(YOUR TASK) All of the data is to be copied word for word.

(DATA BLOCK)
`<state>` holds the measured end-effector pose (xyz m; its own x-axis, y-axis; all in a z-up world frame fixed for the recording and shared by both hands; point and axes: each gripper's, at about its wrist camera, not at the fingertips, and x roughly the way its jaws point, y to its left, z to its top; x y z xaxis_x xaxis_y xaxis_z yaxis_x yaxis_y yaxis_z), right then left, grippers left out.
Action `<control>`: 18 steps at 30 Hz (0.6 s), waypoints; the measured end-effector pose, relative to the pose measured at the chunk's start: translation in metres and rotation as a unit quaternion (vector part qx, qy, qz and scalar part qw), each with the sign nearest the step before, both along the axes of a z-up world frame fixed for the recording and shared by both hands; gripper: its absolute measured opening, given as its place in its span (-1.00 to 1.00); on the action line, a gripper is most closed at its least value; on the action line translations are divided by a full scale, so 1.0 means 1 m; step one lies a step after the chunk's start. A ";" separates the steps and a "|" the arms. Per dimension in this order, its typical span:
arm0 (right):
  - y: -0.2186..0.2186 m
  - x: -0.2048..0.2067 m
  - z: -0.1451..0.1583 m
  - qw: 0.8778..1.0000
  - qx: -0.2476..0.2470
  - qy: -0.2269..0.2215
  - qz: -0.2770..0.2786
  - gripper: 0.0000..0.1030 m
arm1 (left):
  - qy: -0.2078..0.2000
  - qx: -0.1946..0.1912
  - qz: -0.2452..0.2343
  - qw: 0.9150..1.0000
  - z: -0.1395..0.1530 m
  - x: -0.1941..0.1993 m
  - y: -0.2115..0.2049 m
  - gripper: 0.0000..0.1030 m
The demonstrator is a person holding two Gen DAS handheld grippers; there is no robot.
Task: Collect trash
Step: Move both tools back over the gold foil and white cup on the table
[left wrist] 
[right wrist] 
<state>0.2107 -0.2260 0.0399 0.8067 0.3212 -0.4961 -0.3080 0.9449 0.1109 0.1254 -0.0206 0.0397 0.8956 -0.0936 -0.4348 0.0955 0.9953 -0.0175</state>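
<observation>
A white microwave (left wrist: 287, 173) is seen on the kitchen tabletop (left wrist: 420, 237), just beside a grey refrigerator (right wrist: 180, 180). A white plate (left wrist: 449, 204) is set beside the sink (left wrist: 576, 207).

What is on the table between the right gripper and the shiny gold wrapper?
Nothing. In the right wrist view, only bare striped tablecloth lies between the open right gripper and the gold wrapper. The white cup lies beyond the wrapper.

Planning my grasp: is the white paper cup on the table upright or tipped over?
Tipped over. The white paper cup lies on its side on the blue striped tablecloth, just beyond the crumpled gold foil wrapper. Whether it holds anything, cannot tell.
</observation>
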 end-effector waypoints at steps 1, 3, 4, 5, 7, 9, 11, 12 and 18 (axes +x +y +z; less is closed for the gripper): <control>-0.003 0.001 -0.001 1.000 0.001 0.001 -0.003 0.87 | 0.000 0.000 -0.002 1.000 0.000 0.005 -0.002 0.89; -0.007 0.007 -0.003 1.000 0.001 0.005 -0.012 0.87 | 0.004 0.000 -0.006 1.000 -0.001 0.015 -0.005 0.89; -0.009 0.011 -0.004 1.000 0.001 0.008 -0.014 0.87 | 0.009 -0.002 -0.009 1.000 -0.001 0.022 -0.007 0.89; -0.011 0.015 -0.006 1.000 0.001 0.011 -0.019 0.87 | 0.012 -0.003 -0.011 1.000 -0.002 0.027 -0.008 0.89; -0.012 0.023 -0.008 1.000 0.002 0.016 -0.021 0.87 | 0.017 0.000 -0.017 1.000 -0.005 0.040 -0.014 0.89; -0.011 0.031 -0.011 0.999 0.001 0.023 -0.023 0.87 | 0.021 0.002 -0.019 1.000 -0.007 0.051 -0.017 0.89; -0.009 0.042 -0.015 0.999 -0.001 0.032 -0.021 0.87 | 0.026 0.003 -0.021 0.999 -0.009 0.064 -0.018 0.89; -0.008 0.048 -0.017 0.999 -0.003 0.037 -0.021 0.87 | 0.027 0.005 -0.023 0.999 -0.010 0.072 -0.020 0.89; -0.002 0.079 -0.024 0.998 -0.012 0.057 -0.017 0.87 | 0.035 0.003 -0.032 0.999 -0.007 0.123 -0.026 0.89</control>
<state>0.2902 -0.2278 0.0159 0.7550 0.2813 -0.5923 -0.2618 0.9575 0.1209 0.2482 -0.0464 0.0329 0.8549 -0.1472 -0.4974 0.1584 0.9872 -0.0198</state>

(REPLY)
`<state>` holds the measured end-effector pose (xyz m; its own x-axis, y-axis; all in a z-up world frame fixed for the recording and shared by both hands; point and axes: each gripper's, at about its wrist camera, not at the fingertips, and x roughly the way its jaws point, y to its left, z to its top; x y z xaxis_x xaxis_y xaxis_z yaxis_x yaxis_y yaxis_z), right then left, grippers left out.
Action `<control>`: 18 steps at 30 Hz (0.6 s), waypoints; the measured end-effector pose, relative to the pose measured at the chunk's start: translation in metres and rotation as a unit quaternion (vector part qx, qy, qz and scalar part qw), each with the sign nearest the step before, both along the axes of a z-up world frame fixed for the recording and shared by both hands; gripper: its absolute measured opening, given as its place in its span (-1.00 to 1.00); on the action line, a gripper is most closed at its least value; on the action line translations are divided by a full scale, so 1.0 means 1 m; step one lies a step after the chunk's start. A ";" separates the steps and a "|" the arms. Per dimension in this order, its typical span:
arm0 (right):
  - y: -0.2186..0.2186 m
  - x: -0.2048..0.2067 m
  - z: -0.1451..0.1583 m
  - qw: 0.8778..1.0000
  - qx: -0.2476..0.2470
  - qy: -0.2269..0.2215
  - qz: -0.2770..0.2786
  - gripper: 0.0000..0.1030 m
arm1 (left):
  - qy: -0.2078..0.2000
  - qx: -0.1946..0.1912
  - qz: -0.2452..0.2343
  - qw: 0.9150..1.0000
  - z: -0.1395..0.1530 m
  - x: -0.1941..0.1993 m
  - y: -0.2115..0.2049 m
  - gripper: 0.0000..0.1030 m
The demonstrator is a person holding two Gen DAS handheld grippers; there is no robot.
Task: Collect trash
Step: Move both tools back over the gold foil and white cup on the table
[left wrist] 
[right wrist] 
<state>0.2107 -0.2260 0.0399 0.8067 0.3212 -0.4961 -0.3080 0.9449 0.1109 0.1254 -0.0206 0.0397 0.8956 -0.0936 -0.4348 0.0955 0.9953 -0.0175</state>
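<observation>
A white microwave (left wrist: 287, 173) is seen on the kitchen tabletop (left wrist: 420, 237), just beside a grey refrigerator (right wrist: 180, 180). A white plate (left wrist: 449, 204) is set beside the sink (left wrist: 576, 207).

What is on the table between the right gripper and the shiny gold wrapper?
Nothing. In the right wrist view, only bare striped tablecloth lies between the open right gripper and the gold wrapper. The white cup lies beyond the wrapper.

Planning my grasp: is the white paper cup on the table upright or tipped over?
Tipped over. The white paper cup lies on its side on the blue striped tablecloth, just beyond the crumpled gold foil wrapper. Whether it holds anything, cannot tell.
</observation>
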 end-effector waypoints at steps 1, 3, 4, 5, 7, 9, 11, 12 and 18 (axes +x +y +z; less is closed for the gripper): <control>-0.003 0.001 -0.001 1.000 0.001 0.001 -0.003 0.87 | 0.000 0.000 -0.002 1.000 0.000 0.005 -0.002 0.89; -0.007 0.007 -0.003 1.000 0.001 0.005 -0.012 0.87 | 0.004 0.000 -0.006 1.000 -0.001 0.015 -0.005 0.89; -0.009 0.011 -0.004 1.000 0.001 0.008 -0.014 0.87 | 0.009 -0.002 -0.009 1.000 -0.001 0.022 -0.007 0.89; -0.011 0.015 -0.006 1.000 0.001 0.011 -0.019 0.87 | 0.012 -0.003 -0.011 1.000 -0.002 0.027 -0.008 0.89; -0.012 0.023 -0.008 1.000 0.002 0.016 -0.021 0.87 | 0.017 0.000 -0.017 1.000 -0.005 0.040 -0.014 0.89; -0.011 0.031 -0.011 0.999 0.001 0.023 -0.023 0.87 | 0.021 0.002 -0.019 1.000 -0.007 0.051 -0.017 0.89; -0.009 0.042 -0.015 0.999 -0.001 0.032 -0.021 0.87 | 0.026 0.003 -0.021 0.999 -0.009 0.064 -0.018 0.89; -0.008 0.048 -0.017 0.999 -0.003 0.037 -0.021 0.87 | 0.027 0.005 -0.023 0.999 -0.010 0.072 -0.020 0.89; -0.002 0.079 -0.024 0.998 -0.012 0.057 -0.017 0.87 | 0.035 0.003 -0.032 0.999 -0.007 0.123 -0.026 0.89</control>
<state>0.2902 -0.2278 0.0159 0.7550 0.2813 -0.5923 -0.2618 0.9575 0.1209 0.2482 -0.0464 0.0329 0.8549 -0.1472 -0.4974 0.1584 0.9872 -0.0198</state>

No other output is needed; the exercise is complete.